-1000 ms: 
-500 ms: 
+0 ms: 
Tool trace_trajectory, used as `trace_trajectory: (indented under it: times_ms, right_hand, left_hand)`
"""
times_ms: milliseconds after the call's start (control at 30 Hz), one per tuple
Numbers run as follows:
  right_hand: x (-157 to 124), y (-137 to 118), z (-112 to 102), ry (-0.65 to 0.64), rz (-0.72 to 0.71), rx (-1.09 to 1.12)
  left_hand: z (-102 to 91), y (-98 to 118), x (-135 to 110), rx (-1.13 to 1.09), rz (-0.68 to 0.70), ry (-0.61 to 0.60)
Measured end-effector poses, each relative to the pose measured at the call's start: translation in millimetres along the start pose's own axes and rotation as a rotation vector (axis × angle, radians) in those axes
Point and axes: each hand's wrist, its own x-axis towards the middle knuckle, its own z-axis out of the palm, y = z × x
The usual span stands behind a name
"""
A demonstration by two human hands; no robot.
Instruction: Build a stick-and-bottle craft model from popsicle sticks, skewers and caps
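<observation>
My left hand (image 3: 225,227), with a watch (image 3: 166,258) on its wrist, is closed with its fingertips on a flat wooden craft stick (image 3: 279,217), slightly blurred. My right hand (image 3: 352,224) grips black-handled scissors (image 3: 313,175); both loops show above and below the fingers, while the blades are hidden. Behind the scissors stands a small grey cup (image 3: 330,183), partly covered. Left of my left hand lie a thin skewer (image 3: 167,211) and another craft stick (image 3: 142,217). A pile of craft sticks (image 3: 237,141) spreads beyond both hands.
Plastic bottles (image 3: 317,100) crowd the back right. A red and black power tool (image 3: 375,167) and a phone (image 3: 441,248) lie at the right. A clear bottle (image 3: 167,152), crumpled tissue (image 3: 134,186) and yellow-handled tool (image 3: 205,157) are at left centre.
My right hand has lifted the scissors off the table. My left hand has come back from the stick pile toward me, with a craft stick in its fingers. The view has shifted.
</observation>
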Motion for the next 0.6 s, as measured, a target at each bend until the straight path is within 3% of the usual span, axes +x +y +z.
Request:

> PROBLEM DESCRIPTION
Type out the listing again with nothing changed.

> FINAL ANSWER
-1000 ms: 
-500 ms: 
+0 ms: 
Tool trace_trajectory, used as `trace_trajectory: (indented under it: times_ms, right_hand, left_hand)`
"""
times_ms: milliseconds after the call's start (control at 30 Hz), one per tuple
Numbers run as follows:
  right_hand: x (-157 to 124), y (-137 to 118), z (-112 to 102), ry (-0.65 to 0.64), rz (-0.72 to 0.71), rx (-1.09 to 1.12)
  left_hand: z (-102 to 91), y (-98 to 118), x (-135 to 110), rx (-1.13 to 1.09), rz (-0.68 to 0.70), ry (-0.61 to 0.60)
Measured end-effector poses, each relative to the pose measured at the call's start: translation in millimetres along the start pose's own axes and rotation as a rotation vector (axis × angle, radians) in those axes
Point and axes: each hand's wrist, its own x-axis towards the middle knuckle, its own z-axis out of the palm, y = z × x
The usual span stands behind a name
"""
A demonstration by two human hands; no robot.
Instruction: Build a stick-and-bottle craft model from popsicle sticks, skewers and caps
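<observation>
My left hand (image 3: 225,227), with a watch (image 3: 166,258) on its wrist, is closed with its fingertips on a flat wooden craft stick (image 3: 279,217), slightly blurred. My right hand (image 3: 352,224) grips black-handled scissors (image 3: 313,175); both loops show above and below the fingers, while the blades are hidden. Behind the scissors stands a small grey cup (image 3: 330,183), partly covered. Left of my left hand lie a thin skewer (image 3: 167,211) and another craft stick (image 3: 142,217). A pile of craft sticks (image 3: 237,141) spreads beyond both hands.
Plastic bottles (image 3: 317,100) crowd the back right. A red and black power tool (image 3: 375,167) and a phone (image 3: 441,248) lie at the right. A clear bottle (image 3: 167,152), crumpled tissue (image 3: 134,186) and yellow-handled tool (image 3: 205,157) are at left centre.
My right hand has lifted the scissors off the table. My left hand has come back from the stick pile toward me, with a craft stick in its fingers. The view has shifted.
</observation>
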Motion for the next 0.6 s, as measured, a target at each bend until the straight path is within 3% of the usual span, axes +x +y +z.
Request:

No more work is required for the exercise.